Before graphics capabilities of personal computers became
commonplace, printing pictures on the computer center's lineprinter
has been very popular. This was done by replacing pixels in an
original picture by characters, usually overprinted by other
characters in order to obtain roughly the correct gray value.
Overprinting was done line by line (by issuing only a carriage
return at the end of a line instead of carriage return /
linefeed).
An example of a dataset for lineprinter graphics is the text file tiger.txt [2] which I found on a reel
of paper tape. Viewing this file on a computer screen by means of a text
editor doesn't produce a convincing result. Therefore I wrote a
TurboPascal program tiger4.pas which
translates the character data back to gray-valued pixels.

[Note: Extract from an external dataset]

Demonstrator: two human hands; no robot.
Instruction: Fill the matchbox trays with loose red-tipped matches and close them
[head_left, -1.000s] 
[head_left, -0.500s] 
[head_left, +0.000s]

I used the 5*7 dots character set of the Aritma 130 mosaic
printer [3] for calculating the gray values corresponding to the
various character combinations appearing in the file. The relevant
mosaic patterns are in the file patterns.
With a few adaptations the program can be used for reconstructing
pictures from any text file of this kind.
The reconstructed picture, in 16-bit 'raw' format, has only 158
*132 non-square (i.e. 5*7) pixels: 2597 lines, many of them
overprinted resulting in 158 separate lines.
The version shown here was -after rotation, inversion and cropping-
enlarged about three times (with bilinear interpolation), taking
into account that square pixels are used in the final picture.
[1] Jaarverslag Stichting Mathematisch Centrum, Amsterdam 1971.
[2] The files tiger.txt, tiger4.pas and patterns are in this zip archive.
[3] This character set is described in A. Ralston (ed), Encyclopedia of Computer Science, Van Nostrand Reinhold 1976.